James Etyang Karani v National Police Service Commission [2021] KEELRC 420 (KLR)
Full Case Text
REPUBLIC OF KENYA
IN THE EMPLOYMENT AND LABOUR RELATIONS COURT
AT KISUMU
APPEAL NO. E3 OF 2020
JAMES ETYANG KARANI..................................................................................APPELLANT
VERSUS
NATIONAL POLICE SERVICE COMMISSION.......................................1st RESPONDENT
INSPECTOR GENERAL OF POLICE.......................................................2nd RESPONDENT
HON ATTORNEY GENERAL.....................................................................3rd RESPONDENT
(Being an appeal from the Ruling of the Chief Magistrates Court of Kenya at Kisumu
(the Hon Martha Agutu, SRM) given on the 27th day of November 2020
in KSM ELRC No. 428 of 2019)
JUDGMENT
1. James Etyang Karani (the Appellant) sued the Respondents before the Magistrates Court on 16 December 2019, alleging that the termination of his employment on 15 January 2008 was unfair and unlawful.
2. When served with the Statement of Claim, the Respondents filed a Notice of Preliminary Objection contending:
(i) THAT the suit is time-barred as it offends the mandatory provisions of the Limitation of Actions Act and or the Employment Act, 2007.
(ii) THAT the Court lacks jurisdiction to entertain the Claim as the Claimant’s right to sue has lapsed.
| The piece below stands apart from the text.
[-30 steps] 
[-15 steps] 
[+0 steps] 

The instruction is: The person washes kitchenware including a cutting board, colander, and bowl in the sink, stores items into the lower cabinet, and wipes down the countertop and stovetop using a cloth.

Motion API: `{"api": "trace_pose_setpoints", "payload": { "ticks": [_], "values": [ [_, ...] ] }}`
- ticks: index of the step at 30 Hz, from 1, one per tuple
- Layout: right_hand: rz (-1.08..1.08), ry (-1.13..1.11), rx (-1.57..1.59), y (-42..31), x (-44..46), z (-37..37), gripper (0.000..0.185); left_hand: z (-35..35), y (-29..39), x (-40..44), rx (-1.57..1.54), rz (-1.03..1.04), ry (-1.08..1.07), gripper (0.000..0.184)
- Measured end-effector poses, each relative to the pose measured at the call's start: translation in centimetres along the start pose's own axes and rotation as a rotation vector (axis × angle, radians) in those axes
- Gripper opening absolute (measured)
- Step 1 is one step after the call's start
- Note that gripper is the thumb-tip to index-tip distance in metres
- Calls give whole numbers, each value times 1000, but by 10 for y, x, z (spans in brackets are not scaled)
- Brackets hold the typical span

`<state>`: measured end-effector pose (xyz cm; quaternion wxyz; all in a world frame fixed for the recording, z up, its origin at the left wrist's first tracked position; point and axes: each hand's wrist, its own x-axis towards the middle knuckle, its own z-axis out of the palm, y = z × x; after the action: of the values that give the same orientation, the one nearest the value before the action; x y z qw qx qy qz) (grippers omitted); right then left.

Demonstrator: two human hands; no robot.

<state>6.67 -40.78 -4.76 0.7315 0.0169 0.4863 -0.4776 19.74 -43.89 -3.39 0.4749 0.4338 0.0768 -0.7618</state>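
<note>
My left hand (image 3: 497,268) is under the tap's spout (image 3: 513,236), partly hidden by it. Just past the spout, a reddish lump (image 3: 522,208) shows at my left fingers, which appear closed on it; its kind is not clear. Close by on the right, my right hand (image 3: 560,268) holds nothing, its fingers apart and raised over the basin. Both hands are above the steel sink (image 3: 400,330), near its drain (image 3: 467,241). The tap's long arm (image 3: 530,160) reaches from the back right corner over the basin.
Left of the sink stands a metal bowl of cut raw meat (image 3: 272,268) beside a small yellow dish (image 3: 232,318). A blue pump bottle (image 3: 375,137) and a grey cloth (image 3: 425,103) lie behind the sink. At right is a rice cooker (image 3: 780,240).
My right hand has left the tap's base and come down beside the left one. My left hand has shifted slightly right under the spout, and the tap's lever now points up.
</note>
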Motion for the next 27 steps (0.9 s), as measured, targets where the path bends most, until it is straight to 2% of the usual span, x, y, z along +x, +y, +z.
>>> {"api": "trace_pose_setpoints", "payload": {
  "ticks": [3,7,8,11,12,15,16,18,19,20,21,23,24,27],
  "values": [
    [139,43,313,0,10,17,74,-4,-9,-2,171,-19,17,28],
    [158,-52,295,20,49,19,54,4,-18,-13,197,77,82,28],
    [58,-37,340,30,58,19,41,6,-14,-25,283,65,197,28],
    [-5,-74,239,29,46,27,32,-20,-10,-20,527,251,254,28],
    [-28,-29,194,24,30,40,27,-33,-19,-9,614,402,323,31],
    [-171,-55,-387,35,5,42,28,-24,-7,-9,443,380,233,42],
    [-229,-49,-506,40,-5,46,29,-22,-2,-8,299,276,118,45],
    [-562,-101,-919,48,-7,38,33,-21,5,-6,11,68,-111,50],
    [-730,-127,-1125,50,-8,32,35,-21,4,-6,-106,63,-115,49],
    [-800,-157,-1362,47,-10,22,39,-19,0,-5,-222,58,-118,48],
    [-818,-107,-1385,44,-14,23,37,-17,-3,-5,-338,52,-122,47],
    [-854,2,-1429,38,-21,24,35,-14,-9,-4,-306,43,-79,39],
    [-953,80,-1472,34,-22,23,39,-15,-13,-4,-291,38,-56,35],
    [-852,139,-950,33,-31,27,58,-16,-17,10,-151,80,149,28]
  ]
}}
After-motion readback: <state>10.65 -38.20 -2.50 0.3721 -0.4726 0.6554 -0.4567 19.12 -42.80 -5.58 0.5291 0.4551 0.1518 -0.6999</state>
(iii) The suit is an abuse of the court process.
3. The Preliminary Objection was canvassed through submissions, and in a Ruling delivered on 27 November 2020, the Magistrate held that the suit was time-barred.
4. The Appellant was dissatisfied, and after securing leave, he filed a Memorandum of Appeal contending that:
(i) The Learned Magistrate erred in both law and fact in failing to appreciate sufficiently or at all that the PO raised by the Respondents bore factual aspects calling for proof and was therefore not a true PO as envisaged under the law.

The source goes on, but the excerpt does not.